8.       Read Zechariah 12:10 Does the prophecy surprise you? (The Jewish translation is slightly different—They shall lament over those who have been slain...)

a.       Why might we find this prophecy (and others about Jesus) here?

9.       Read Zechariah 12:11, 2 Kings 23:29-30, Revelation 16:14-16 Another surprise?

a.       Do you think God delights in our surprise?

b.      Do you think God delights in history? The city Megiddo controlled trade and war routes and was the site of many important battles. Manasseh failed to conquer it in the initial invasion of Canaan (Joshua 17:11, Judges 1:27); David conquered Megiddo and Solomon fortified it (1 Kings 9:15). Then Pharaoh Shishak destroyed it. Why do you think the name remains so important in apocalyptic literature?

10.   Read Zechariah 13:1,14:8-9, Jeremiah 17:13, John 4:13-14,7:38, Revelation 21:6 Who is the living water?

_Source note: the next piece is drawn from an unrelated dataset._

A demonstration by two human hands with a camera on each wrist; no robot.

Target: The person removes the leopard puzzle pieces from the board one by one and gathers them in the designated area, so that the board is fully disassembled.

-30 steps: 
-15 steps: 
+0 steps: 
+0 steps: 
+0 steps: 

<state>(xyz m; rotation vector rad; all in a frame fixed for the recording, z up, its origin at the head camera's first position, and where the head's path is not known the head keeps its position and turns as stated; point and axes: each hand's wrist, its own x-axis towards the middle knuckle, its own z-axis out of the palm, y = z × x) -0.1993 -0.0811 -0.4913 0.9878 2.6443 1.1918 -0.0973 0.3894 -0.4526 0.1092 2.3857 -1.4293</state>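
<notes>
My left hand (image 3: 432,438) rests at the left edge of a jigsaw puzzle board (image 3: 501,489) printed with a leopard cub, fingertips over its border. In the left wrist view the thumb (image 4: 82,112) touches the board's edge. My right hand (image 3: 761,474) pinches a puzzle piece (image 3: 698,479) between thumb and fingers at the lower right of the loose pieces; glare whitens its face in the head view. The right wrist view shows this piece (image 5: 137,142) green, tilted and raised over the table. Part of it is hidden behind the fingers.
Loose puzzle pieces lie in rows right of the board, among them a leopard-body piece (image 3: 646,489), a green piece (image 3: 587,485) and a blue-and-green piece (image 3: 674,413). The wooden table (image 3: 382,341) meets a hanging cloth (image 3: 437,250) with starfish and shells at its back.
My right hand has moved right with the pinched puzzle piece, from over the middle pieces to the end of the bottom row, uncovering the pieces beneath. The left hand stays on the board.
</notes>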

11.   Then, coming back down to earth, Read Zechariah 13:2-6. Prophets of foreign gods often injured themselves. Does this passage mean that all prophecy will cease?

12.   Read Zechariah 13:7, Matthew 26:31 Okay, we’re probably expecting surprises now.

a.       How was this borne out when Peter and John were imprisoned in Jerusalem? (Acts 4)

b.       When Steven was stoned? (Acts 7)

c.       Is scattering the sheep necessarily a bad thing? Does God bring good out of apparent evil?

13.   Read Zechariah 13:8-9, Revelation 8:7-12

a.       What might be the significance of a third?

b.      Of refining by fire? (Malachi 3:2-3, 1 Corinthians 3:11-15)

14.   Read Zechariah 14:1-2 Do you think this is a literal gathering of nations? At Jerusalem?

15.   Read Zechariah 14:3-5 Who stood on the Mount of Olives in the New Testament? When? (Debris from ancient landslides shows the western slope of the mountain has split and slid into the valley to Azar in the past. Some translations of verse 5 say the “valley of the mountain shall be blocked,” rather than you shall flee through it.)

16.   Read Zechariah 14:6-9 Where have we read recently about an end to day and night, living water …?

17.   Zechariah has just proclaimed God as king over all the earth, not just the Jews. Now he goes on to describe the destruction of those who don’t accept God’s rule. Read Zechariah 14:12,15. Does this remind you of Revelation? Of Exodus? Why does God allow plagues?


18.   Read Zechariah 14:16,20-21, Revelation 21:22. Who is invited into this future? And where does the Temple fit in? (Where would you usually find pots inscribed to God’s service?)